7 unmistakable signs you know it’s time to begin investing

This week I’ve been on a bit of an investing binge, reading Investing for Dummies (review here), and If You Can (27 pages, insightful, and free). After reading more and more about investing, I’ve realised something… I don’t want to invest.

At least, not yet.

Turns out that there are a few things that you should do before you begin investing your cash in generating assets. So before you start sending Warren Buffet invitations to have an investment duel, let’s look at if you’re ready.

1. You’ve paid off your debts

chains, investing, wealth

You’re number one priority before you begin to invest is to pay off your debts or, to put it another way, invest in yourself. The faster you can pay off your debts the less you’ll pay in the long-run.

Anyone you’ve borrowed money from has essentially invested in you; the only reason banks, credit companies, or even your friends, lend you money is because they will get a favourable return.

When we talk about how £1 invested now is worth £5 in ten years, the same goes for your debt.

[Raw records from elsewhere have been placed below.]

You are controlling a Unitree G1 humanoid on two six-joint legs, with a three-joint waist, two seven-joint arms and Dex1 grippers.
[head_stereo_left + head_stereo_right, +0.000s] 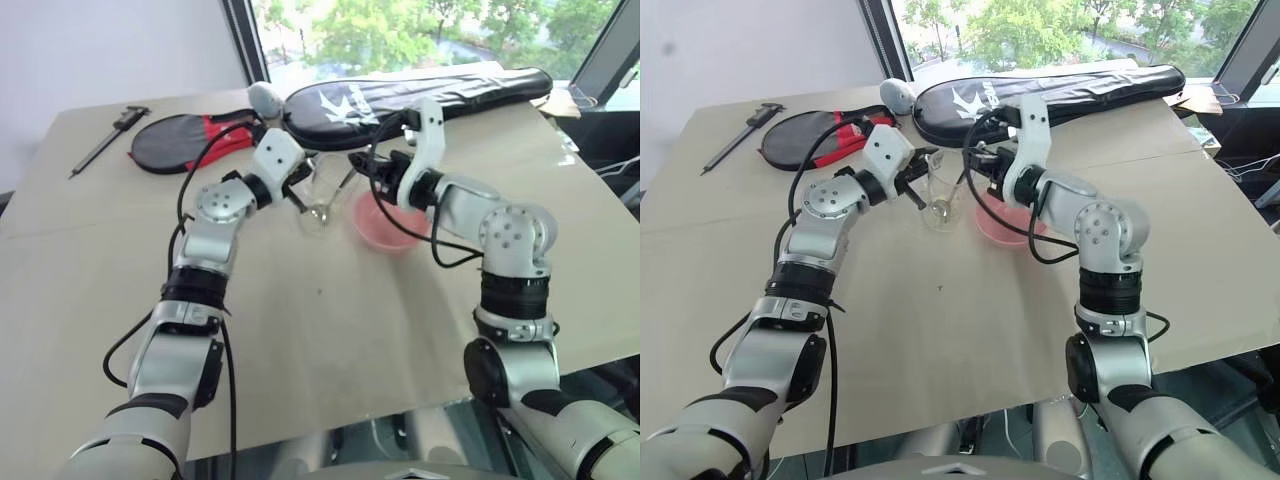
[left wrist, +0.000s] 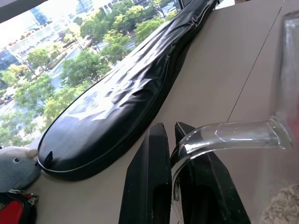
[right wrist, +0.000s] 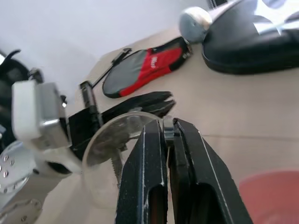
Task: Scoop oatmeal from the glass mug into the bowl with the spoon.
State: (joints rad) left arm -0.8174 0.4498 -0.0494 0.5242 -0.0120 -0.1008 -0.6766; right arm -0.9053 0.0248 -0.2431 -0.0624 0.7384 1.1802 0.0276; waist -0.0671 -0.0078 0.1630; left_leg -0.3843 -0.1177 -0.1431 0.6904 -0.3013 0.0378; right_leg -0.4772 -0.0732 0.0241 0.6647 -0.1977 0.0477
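Right tool [image 3: 167, 128] clamped shut on the slim handle of the spoon [image 1: 341, 189], silver metal pinched between its two black fingers [image 3: 145, 177]. Spoon angled down into the glass mug [image 1: 321, 200], its rounded end low inside the glass near the bottom. Left tool [image 2: 170, 140] closed tight on the mug's clear curved handle, steadying the glass from the other side. Mug upright on the counter [image 1: 330, 330], toward the far middle of it, between the two tools. Oatmeal [image 2: 282, 210] visible as a pale flaky heap at the bottom of the mug in the left wrist view. Pink bowl [image 1: 385, 225] just beside the mug on the robot's right, resting flat on the counter, partly hidden by the right wrist; contents of the bowl impossible to tell. Farther back, along the far edge by the window, a long black racket bag [image 1: 420, 95] with white lettering. Near the far left corner, a smaller black and red case [image 1: 185, 140], a grey plush toy [image 1: 265, 98] and a dark caliper [image 1: 105, 140], all well apart from the mug.
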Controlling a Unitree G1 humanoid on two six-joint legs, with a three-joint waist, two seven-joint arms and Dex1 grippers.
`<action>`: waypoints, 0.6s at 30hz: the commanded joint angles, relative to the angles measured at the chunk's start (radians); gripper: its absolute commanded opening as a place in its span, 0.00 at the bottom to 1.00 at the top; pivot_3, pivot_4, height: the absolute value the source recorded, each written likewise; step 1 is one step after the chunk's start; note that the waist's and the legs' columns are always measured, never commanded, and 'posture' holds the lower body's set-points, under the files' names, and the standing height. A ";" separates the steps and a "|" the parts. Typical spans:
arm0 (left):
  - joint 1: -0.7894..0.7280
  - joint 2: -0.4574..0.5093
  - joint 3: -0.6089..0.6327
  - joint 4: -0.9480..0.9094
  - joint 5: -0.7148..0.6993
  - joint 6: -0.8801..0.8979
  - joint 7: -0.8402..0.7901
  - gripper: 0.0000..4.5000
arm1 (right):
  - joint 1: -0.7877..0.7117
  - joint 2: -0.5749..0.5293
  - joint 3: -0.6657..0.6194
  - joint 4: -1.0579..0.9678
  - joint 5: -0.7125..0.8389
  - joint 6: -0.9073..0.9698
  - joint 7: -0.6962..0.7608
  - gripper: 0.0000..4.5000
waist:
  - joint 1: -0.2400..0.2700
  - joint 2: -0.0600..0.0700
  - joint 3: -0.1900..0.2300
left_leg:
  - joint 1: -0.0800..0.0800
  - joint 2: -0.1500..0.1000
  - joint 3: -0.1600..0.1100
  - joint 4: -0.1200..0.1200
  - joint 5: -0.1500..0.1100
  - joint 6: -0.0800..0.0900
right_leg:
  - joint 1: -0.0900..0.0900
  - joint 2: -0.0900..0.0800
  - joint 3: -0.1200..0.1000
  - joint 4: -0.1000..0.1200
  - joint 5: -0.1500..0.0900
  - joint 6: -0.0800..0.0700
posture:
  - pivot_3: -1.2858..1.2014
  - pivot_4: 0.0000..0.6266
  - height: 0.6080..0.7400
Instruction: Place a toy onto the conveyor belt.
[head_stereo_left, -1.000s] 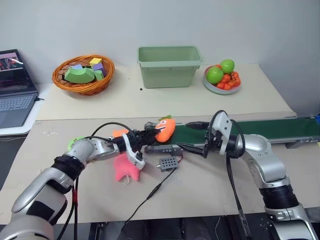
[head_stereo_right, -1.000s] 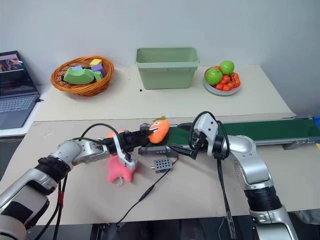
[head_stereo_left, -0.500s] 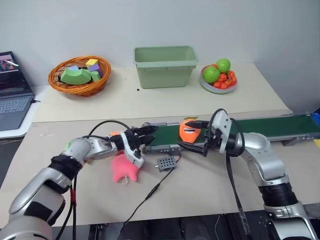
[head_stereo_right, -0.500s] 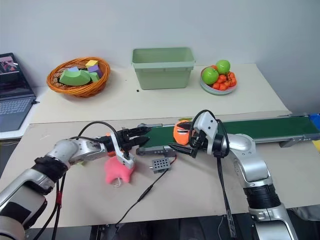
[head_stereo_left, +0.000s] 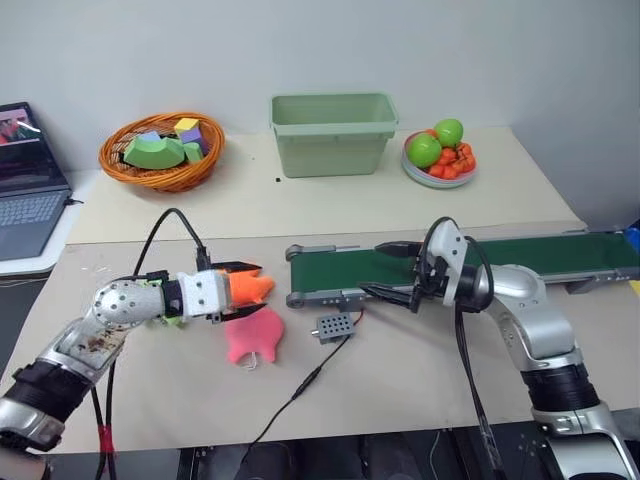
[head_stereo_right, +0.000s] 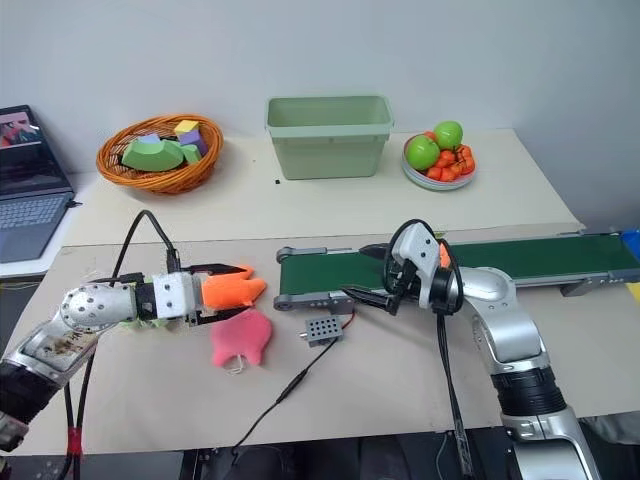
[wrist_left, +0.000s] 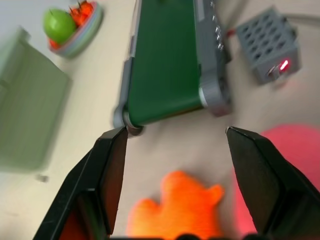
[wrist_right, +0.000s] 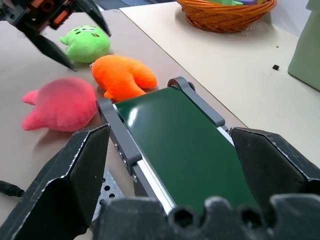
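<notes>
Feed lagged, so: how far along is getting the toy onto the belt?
Likely done: an orange patch, probably the small orange face plush, sits on the dark-green conveyor belt, mostly hidden behind the open right gripper. In hand: nothing; the open left gripper straddles the finned orange plush. Left: confirm placement.

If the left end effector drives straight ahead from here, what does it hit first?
Likely the orange plush, lying between the open fingers of the left end effector. Beyond it comes the roller end of the belt. Height is unclear, so it might skim over the plush.
</notes>
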 joint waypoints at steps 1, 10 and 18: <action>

Before you begin investing make sure you’ve paid off any outstanding loans, credit card debt, or IOU notes. The faster you can pay it off the less you’ll actually have to pay in the long run.

The only exception to this rule is your home mortgage (due to the sheer fiscal size of many mortgages), but you should allocate a portion of the money you’re saving each month to pay off your mortgage faster.

2. You’ve got a cushion

cushions, investing, wealth
THREE cushions?! What a show off

After you’ve paid off the majority of your debt, you need to begin saving enough money in safe liquid assets to last six months of living expenses. Investing is all about managing risk, by having half a years living expenses squirreled away is to protect yourself in the case of:

  • Market crashes
  • Redundancy/ Loss of job
  • Other financial disasters

What “liquid” means is that the money is quickly, and easily accessible. Keep it in a very low-risk place as this is your fall back plan.

Most recommend either a high-interest savings account or a mutual money market fund (MMF). Typically MMF pay a much greater rate of interest than a bank’s savings account. Why? Because, unlike banks, MMF’s don’t have as much staff to pay, branches to maintain, or the other overheads that banks have.

However, MMF’s are not insured by the government, and will only let you take out your money in relatively large amounts (Investopedia has a great breakdown of how MMF’s work here).

3. You’ve educated yourself

education, personal development
Sadly no one throws a ceremony for you once you’ve read a few books on investing … but you can still put on the gown in you want

The financial market is a very dangerous place or the uneducated. At times, it seems to make itself deliberately confusing or hard to understand. Some have argued that this is due to brokers trying to obfuscate the markets to encourage those without MBAs to use their services, but let’s not worry about them.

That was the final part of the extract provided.